The faculty grant is activated only when you get a tenure-track faculty position. And the Simons Foundation team coaches you as you find a position suitable for your research. So, you’re in this nice negotiating space where the university has to make an investment in you in order for you to accept the grant. That was kind of a dream combination.

Gabriela Rosenblau setting up an EEG for a patient.
Rosenblau interacting with a participant in her lab. GWU Media Relations

Were you surprised when you got the fellowship?

I was very, very surprised. To be perfectly honest, I actually had thought my research career might end because I wasn’t going to do another postdoc, and I thought it might be time to find a job in industry. I really can thank the Simons Foundation for my career because it wouldn’t have started otherwise.

What else did the award provide for you besides money?

As a postdoc scientist, you know how to do research, but you have no idea how to run your own lab. How do you manage money? How do you manage people? The program offered a lot of workshops and fellows retreats where we were meeting people in the same career stage. We discussed the fellowship and how we went about getting a job or managing our lab. Simons Foundation always invited experts to give us advice about this career step. I really value the fellows community.

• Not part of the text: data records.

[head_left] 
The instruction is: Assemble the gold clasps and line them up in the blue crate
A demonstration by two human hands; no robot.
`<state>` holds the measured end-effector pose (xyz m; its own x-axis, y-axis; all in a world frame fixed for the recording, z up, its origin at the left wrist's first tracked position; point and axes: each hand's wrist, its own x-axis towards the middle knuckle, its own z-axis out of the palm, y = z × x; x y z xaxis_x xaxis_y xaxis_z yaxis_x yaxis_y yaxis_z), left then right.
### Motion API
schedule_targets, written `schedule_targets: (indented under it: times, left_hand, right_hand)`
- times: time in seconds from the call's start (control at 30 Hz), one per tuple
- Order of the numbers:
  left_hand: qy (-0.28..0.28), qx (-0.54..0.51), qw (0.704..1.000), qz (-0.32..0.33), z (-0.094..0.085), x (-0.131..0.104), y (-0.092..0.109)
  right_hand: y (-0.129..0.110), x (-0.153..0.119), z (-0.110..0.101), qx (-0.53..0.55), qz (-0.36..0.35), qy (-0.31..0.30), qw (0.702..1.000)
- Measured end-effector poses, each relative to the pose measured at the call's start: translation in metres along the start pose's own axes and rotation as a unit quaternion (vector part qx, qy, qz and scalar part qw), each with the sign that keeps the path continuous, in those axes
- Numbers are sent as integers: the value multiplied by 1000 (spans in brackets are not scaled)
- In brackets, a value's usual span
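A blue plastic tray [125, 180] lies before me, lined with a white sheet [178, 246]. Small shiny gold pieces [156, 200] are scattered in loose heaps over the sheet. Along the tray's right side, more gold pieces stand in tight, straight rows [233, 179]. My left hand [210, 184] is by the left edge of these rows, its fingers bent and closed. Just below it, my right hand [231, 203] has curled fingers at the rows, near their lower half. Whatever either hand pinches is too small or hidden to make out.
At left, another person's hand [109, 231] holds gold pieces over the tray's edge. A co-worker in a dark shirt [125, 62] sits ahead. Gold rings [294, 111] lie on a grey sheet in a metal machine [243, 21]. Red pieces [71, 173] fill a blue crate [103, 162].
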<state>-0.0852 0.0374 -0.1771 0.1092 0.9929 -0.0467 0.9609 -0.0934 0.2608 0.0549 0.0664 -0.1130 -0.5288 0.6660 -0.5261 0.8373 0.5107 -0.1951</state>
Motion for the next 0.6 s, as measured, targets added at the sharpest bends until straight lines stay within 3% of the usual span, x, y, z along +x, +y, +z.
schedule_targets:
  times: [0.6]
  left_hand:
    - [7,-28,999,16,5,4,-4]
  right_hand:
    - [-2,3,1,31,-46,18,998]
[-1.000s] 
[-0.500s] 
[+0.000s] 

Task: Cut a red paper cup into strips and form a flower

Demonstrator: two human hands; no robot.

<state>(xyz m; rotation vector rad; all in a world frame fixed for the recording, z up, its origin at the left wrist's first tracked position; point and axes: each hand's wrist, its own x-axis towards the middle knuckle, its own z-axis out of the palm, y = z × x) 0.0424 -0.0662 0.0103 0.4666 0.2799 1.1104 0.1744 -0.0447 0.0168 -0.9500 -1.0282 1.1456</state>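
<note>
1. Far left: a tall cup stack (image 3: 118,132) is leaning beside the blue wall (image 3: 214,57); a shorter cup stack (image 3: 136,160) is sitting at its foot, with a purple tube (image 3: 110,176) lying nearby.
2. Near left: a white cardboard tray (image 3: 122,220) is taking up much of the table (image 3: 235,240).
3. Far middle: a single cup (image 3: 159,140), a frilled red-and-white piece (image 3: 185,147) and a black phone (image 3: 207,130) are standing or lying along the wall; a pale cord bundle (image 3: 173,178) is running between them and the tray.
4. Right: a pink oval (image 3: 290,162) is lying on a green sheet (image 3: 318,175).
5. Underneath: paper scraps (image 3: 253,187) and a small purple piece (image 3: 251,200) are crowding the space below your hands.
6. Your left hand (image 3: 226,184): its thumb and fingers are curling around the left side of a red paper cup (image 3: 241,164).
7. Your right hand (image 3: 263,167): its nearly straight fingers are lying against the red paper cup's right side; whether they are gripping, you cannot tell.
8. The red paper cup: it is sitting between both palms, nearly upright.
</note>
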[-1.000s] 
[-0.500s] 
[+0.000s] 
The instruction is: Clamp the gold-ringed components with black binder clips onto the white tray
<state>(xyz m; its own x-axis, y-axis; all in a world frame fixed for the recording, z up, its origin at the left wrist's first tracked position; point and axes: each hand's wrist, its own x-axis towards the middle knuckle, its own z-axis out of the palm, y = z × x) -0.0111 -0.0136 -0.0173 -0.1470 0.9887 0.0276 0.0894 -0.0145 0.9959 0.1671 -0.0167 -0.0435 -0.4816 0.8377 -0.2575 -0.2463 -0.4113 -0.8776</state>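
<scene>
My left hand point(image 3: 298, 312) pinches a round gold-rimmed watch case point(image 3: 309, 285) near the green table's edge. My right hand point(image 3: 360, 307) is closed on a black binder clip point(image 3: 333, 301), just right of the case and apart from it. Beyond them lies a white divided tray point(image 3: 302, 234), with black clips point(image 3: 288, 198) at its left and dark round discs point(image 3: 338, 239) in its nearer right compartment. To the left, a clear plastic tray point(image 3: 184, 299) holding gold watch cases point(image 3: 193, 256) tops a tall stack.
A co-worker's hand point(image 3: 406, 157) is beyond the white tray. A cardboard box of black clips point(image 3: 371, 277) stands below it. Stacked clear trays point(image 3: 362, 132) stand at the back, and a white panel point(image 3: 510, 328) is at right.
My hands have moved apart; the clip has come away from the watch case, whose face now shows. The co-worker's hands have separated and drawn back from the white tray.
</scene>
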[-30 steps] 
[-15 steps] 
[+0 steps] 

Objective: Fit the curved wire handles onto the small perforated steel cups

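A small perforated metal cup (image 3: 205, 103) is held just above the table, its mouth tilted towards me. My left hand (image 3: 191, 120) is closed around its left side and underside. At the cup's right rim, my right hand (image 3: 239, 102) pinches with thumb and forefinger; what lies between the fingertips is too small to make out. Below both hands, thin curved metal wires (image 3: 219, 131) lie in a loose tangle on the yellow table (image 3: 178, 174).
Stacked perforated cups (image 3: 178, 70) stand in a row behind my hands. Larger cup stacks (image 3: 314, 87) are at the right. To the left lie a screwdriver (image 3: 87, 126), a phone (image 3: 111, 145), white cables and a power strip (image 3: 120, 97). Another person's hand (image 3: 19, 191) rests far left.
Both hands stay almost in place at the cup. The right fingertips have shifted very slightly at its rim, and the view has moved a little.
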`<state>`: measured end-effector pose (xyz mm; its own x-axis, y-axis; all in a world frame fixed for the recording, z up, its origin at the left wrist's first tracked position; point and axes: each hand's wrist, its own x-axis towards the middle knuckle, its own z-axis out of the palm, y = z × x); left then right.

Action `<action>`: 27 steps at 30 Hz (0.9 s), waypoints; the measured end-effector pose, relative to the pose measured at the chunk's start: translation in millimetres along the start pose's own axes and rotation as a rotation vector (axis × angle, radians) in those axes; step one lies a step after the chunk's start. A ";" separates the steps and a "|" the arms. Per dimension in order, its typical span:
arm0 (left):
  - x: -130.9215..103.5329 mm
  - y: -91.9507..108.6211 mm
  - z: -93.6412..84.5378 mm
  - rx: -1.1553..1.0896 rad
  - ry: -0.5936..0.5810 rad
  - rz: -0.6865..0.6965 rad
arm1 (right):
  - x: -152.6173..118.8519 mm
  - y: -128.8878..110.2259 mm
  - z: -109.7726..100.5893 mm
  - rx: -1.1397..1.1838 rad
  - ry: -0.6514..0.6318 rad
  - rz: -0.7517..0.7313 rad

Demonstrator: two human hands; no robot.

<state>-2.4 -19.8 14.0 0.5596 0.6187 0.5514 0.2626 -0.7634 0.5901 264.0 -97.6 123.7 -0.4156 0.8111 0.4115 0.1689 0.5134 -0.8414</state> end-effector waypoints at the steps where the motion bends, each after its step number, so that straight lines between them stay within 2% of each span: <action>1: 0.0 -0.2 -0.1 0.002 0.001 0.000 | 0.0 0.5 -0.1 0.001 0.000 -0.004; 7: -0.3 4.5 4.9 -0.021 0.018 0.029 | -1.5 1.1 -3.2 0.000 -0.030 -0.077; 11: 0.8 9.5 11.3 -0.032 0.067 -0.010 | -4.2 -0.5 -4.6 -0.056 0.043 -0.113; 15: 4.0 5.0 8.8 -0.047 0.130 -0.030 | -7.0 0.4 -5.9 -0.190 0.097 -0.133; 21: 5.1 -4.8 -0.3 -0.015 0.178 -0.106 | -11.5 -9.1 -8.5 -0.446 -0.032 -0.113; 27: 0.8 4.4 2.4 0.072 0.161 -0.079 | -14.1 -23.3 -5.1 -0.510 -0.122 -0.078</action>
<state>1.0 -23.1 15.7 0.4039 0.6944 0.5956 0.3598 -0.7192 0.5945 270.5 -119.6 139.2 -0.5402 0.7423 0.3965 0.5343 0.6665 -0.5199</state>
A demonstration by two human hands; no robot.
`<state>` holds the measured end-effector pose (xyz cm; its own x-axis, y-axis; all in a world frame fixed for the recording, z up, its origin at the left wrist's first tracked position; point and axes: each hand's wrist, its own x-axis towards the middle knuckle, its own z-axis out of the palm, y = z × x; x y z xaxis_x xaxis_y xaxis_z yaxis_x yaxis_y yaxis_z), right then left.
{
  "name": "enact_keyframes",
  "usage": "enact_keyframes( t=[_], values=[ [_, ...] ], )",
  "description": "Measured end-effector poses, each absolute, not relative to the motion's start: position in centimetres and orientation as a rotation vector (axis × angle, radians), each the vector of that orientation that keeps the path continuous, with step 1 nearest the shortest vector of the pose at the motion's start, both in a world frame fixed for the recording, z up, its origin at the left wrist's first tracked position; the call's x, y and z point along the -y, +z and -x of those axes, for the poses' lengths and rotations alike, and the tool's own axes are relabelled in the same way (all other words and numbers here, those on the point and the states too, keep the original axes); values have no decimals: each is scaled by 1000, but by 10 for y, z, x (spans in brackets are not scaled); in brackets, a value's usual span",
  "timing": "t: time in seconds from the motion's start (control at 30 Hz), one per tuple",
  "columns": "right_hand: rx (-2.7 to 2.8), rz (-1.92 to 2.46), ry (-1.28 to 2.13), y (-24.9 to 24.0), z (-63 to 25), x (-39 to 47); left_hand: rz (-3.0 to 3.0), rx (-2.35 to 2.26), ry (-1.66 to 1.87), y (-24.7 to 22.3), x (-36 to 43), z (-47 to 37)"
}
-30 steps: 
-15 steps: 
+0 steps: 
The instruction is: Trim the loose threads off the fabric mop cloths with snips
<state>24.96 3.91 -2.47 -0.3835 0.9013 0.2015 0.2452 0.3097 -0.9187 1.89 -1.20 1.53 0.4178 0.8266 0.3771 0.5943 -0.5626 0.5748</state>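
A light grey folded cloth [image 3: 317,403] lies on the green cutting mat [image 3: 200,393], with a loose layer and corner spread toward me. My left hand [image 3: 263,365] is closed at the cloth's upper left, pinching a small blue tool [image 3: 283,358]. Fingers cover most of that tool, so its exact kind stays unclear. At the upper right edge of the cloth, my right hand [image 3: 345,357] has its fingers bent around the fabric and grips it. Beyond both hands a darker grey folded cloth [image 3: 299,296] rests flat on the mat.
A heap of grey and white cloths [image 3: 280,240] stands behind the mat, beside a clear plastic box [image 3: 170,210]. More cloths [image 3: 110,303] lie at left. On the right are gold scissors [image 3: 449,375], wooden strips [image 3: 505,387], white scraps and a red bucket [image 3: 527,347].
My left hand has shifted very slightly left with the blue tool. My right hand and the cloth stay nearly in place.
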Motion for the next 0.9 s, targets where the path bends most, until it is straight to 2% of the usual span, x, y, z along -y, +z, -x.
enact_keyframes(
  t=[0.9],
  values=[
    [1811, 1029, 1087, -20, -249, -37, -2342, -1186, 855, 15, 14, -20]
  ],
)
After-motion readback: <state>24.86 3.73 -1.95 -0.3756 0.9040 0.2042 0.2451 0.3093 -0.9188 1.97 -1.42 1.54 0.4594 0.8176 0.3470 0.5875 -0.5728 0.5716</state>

Do you feel like the fellowship encouraged you to collaborate with people in different fields?

Absolutely. Once a year or twice a year, for as long as you’re a grantee, you’re invited to the SFARI investigator Meeting, and you can see the whole breadth of research that SFARI funds. There was a lot of cross-pollination at these conferences, and I really benefited from that. They have inspired ideas, and I am starting to think about collaborations with researchers that use animal models of social behavior.

What advice would you give to someone who’s thinking about applying to this fellowship?

First of all, apply. Don’t second guess it. Make clear what you bring to the table and how you will improve the field of autism research. The nice thing about Simons Foundation is that they don’t require you to have worked in autism before. They need to see that you are committed to applying your background and your expertise to move the needle in autism research.